Some 40 people picketed here today in front of the Polish United Nations Mission building, calling upon the Polish government to release Leopold Trepper, the anti-Nazi, Jewish war hero whose request for an exit visa has been denied six times. Today’s rally also commemorated V-E Day–May 8, 1945. The United States Trepper Defense Committee, sponsor of the rally, tried unsuccessfully to deliver a letter addressed to Edward Gierek, the first Secretary of the United Polish Workers Party on behalf of Trepper.

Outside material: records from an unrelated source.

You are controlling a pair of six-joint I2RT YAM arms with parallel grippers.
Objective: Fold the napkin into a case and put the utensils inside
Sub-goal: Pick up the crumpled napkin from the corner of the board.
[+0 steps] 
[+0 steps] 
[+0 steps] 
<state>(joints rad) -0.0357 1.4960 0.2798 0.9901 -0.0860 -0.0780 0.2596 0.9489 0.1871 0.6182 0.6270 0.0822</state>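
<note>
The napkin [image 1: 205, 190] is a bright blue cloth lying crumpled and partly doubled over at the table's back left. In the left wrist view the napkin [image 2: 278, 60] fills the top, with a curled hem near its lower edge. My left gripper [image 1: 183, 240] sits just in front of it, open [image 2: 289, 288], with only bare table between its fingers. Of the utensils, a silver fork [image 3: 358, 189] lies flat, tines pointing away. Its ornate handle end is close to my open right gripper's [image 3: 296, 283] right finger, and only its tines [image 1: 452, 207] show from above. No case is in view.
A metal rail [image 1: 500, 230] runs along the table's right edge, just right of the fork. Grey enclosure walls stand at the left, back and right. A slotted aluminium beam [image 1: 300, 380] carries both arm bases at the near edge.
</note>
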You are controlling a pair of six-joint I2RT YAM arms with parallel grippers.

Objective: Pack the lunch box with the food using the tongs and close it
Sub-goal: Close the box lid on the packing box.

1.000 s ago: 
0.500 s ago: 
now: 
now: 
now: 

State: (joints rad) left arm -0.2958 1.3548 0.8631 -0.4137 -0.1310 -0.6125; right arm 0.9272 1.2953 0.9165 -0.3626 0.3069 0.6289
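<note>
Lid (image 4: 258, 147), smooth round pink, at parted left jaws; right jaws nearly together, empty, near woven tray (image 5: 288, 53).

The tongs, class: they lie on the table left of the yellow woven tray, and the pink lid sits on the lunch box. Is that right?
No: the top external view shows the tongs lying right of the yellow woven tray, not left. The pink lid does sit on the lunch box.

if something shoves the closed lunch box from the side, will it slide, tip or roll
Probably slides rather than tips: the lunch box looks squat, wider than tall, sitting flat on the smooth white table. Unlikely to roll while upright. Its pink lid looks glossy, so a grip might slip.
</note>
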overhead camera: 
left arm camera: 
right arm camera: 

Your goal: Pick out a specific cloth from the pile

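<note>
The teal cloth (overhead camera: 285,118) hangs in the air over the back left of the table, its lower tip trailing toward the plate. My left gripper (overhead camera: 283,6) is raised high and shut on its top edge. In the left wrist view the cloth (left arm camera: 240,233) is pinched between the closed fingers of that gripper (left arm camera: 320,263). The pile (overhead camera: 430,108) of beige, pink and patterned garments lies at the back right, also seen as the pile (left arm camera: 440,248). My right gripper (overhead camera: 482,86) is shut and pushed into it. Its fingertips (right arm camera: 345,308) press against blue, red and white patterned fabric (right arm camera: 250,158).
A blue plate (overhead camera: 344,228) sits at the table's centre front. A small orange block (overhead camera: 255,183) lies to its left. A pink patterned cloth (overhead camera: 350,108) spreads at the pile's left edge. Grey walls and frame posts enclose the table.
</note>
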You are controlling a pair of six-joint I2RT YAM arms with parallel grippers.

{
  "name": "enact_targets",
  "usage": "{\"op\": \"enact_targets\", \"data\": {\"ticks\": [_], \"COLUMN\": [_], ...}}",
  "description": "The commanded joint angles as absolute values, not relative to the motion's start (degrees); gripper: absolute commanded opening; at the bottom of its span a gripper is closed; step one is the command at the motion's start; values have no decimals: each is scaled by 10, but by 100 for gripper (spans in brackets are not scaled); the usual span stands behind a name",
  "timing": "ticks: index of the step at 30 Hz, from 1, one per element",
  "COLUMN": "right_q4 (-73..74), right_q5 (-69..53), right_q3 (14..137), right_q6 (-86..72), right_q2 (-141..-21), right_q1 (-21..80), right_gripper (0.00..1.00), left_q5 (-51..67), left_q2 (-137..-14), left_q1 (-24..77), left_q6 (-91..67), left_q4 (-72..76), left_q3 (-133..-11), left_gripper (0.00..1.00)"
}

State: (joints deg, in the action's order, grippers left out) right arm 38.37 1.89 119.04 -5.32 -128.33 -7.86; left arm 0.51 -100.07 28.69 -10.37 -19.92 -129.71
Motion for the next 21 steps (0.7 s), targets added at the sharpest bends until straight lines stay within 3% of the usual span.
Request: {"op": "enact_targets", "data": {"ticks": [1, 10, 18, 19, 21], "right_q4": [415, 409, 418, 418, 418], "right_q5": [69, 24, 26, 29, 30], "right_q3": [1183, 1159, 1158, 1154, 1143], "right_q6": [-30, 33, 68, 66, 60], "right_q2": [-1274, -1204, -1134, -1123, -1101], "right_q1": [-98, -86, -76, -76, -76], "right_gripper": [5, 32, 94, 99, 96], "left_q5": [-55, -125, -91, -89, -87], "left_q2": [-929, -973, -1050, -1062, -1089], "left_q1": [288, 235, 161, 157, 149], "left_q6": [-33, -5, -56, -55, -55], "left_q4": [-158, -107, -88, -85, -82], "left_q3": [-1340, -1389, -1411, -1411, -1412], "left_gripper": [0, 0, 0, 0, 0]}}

The letter read in part: “In denying six times Trepper’s request to emigrate from Poland, your government…is violating every humanitarian principle to which you are signatory or adherent. Trepper’s desire to emigrate is his basic human right.” During World War II Trepper headed the Red Orchestra, a Soviet, anti-Nazi intelligence network and played an important role in the anti-Nazi resistance movement. Trepper, who is now 69 and reportedly ill, wants to be reunited with his family and live in Israel.
Demonstrators carried placards calling on Egemius Kulaga, Poland’s Ambassador to the UN and chairman of the UN Committee for Human Rights, to adhere to the UN’s Declaration of Human Rights.
(In London, a demonstration was held today to draw public attention to Trepper’s plight. Demonstrators marched from the House of Commons to the Cenotaph in Whitehall where they laid a wreath of red orchids in memory of the members of the Red Orchestra.)